_Exercise description:_ Present an exact copy of each line below.

_Data:_
---+---

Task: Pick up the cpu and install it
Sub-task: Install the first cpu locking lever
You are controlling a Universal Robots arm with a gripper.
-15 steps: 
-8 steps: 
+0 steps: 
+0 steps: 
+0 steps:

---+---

_Response box:_
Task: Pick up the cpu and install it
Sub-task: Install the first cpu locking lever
You are controlling a Universal Robots arm with a gripper.
-15 steps: 
-8 steps: 
+0 steps: 
+0 steps: 
+0 steps:

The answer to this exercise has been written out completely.